* **Prompt**:
Within the listing below, locate all lines containing the word "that". Copy each one.

* **Data below**:

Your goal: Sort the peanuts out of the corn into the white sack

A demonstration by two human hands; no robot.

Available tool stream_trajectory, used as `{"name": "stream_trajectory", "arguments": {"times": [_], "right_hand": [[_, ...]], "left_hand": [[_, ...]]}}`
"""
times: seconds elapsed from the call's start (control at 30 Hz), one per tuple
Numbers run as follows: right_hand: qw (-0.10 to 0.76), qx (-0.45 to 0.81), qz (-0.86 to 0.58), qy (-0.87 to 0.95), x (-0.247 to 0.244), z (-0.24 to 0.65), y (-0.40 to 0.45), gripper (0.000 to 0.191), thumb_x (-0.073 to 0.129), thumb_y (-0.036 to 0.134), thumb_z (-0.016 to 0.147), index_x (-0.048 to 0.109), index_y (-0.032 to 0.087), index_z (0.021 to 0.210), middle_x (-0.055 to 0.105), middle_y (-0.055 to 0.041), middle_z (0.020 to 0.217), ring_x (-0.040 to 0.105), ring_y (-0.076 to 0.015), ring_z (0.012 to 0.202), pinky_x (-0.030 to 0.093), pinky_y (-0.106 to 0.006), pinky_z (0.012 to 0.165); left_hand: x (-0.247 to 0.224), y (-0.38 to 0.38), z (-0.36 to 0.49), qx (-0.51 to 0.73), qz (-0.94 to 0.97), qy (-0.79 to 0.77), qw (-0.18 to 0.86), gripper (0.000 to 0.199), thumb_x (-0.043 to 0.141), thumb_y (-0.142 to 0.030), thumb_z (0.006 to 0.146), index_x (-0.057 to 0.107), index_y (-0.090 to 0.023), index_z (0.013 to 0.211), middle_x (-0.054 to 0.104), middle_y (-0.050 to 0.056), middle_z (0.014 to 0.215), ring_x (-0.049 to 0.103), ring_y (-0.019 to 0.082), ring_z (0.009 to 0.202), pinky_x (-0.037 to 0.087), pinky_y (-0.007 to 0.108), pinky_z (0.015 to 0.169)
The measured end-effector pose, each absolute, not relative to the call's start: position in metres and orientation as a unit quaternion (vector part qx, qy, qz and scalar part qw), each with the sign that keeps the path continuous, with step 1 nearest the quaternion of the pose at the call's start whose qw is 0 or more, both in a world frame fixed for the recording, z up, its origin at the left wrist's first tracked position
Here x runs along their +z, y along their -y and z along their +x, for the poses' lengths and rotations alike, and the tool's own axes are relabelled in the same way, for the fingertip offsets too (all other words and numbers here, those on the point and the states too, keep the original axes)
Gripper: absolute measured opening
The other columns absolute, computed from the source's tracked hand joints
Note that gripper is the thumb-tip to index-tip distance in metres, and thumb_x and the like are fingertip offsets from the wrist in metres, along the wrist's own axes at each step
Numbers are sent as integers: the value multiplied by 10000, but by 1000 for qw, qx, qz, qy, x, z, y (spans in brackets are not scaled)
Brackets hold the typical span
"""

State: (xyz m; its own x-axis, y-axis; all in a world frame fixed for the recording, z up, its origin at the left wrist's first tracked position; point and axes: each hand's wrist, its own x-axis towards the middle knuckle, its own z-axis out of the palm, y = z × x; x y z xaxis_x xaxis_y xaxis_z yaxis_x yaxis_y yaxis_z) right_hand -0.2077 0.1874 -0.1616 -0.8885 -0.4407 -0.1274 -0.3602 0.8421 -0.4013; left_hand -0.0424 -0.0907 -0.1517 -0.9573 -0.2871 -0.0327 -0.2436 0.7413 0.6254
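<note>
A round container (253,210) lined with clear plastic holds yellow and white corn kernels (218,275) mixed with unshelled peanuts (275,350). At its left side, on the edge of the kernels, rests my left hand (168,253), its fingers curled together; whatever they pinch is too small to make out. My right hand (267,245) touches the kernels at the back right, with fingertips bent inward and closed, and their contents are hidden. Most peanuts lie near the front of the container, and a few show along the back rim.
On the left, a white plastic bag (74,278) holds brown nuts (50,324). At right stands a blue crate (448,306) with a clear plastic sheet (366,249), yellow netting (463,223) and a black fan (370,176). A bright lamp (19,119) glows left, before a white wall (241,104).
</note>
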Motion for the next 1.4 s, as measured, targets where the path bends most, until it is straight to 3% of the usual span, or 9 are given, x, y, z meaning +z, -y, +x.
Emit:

* **Solution for this exercise**:
The measured end-effector pose, each absolute, not relative to the call's start: position in metres and orientation as a unit quaternion (vector part qx, qy, qz and scalar part qw), each with the sign that keeps the path continuous, with step 1 nearest the quaternion of the pose at the call's start whose qw is 0 or more, both in a world frame fixed for the recording, z up, its origin at the left wrist's first tracked position
Note that gripper is the thumb-tip to index-tip distance in metres, and thumb_x and the like are fingertip offsets from the wrist in metres, along the wrist's own axes at each step

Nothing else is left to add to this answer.